On July 13 in the town of Gulistan, 15 officials raided the home of Shakar Dosova, a Pentecostal pastor. Dosova was away, but members of his church were meeting there. Police seized Christian books and pamphlets and questioned everyone at the meeting.
In August an Uzbek judge fined Dosova's wife, Tamara, and deacon Sanjar Jabarov 40,000 soms each (equivalent to $35 U.S.) for holding a meeting of an unregistered religious group.
Dosova said during a recent telephone interview that his church had tried to register three times before the raid. After the fines were assessed, the church tried a fourth time. Deacon Jabarov said a state official "simply tore up our [registration] documents, saying that we had come on the wrong day."

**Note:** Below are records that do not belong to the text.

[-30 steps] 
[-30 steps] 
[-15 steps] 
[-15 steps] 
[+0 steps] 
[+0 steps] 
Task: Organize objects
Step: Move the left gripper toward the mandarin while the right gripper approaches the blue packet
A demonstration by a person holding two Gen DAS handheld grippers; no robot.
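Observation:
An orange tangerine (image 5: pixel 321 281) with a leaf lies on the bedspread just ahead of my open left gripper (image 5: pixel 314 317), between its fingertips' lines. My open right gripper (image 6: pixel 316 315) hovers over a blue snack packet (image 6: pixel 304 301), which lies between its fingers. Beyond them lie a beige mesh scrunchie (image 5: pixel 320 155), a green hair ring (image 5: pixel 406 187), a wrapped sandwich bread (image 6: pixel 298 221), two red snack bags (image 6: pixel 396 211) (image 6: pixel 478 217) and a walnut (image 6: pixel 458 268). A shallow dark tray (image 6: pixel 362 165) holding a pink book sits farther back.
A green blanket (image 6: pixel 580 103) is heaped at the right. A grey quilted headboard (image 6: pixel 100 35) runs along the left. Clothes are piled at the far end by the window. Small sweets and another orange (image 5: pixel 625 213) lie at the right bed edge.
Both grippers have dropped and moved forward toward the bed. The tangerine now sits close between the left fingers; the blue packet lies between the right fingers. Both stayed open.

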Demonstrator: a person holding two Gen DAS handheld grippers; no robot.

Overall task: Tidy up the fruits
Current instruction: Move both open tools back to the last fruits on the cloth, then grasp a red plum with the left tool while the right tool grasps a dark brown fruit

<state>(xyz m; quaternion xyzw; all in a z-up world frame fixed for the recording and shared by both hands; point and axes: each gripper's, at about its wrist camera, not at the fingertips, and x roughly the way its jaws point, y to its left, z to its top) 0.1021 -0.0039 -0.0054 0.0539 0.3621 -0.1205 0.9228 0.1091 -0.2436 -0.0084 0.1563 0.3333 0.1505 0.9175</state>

In such ways, government officials in Uzbekistan are attempting to stop all unregistered religious activity and are throwing roadblocks in the path of church leaders seeking registration.
Under Article 240 of the Uzbek administrative code, all religious organizations must be registered with authorities. Christians say registrations of new congregations are at a standstill. But the raids continue.
In the past year, officials have raided unregistered Baptist and Presbyterian congregations. Leaders in both churches have attempted to register with the government, but are unable to get a ruling.
Konstantin Kmit, pastor of Peace Presbyterian Church in Nukus, said a local official transferred his registration application to a national office, which would not consider the application without the local official's ruling. "It's a vicious circle," Kmit said.
Controls on religion
A secular state, Uzbekistan supports Sunni Islam and permits a handful of Catholic, Orthodox, and Protestant churches to operate. The government ...1
Already a CT subscriber? Log in for full digital access.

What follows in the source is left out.